Robustness of the inference of human population structure: A comparison of X-chromosomal and autosomal microsatellites
© Henry Stewart Publications 2004
Received: 24 October 2003
Accepted: 24 October 2003
Published: 1 January 2004
In this paper, data on 20 X-chromosomal microsatellite polymorphisms from the HGDP-CEPH cell line panel are used to infer human population structure. Inferences from these data are compared to those obtained from autosomal microsatellites. Some of the major features of the structure seen with 377 autosomal markers are generally visible with the X-linked markers, although the latter provide less resolution. Differences between the X-chromosomal and autosomal results can be explained without requiring major differences in demographic parameters between males and females. The dependence of the partitioning on the number of individuals sampled from each region and on the number of markers used is discussed.
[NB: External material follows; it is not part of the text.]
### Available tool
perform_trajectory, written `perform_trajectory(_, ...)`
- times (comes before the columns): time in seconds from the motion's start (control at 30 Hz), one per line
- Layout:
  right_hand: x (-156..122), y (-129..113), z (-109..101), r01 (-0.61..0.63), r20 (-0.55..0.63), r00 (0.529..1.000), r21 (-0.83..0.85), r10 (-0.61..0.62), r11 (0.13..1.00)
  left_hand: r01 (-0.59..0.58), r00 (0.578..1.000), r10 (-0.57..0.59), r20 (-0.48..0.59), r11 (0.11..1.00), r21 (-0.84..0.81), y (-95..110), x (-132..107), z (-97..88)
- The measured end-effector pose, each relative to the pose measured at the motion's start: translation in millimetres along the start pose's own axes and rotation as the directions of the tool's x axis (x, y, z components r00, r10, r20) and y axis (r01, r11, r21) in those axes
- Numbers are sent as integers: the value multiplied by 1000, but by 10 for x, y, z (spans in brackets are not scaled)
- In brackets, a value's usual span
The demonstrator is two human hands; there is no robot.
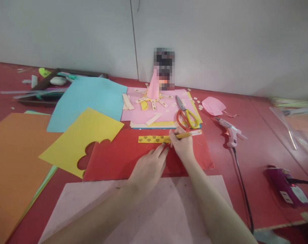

KeywordsAMOVA Bayesian inference clustering human evolution population divergence X chromosome
Differences in patterns of human genetic variation across genetic systems -- such as autosomes, the X and Y chromosomes and the mitochondrial genome -- can be attributed to two main sources: (1) differences between males and females in demographic parameters such as population size and migration rate; and (2) differences across systems in the mechanism of inheritance. Past studies have reported on differences between evolution in males and females by comparing autosomal data with the non-recombining portion of the Y chromosome (NRY) and to mitochondrial DNA (mtDNA);[1–3] however, the X chromosome has generally not been utilised in these studies.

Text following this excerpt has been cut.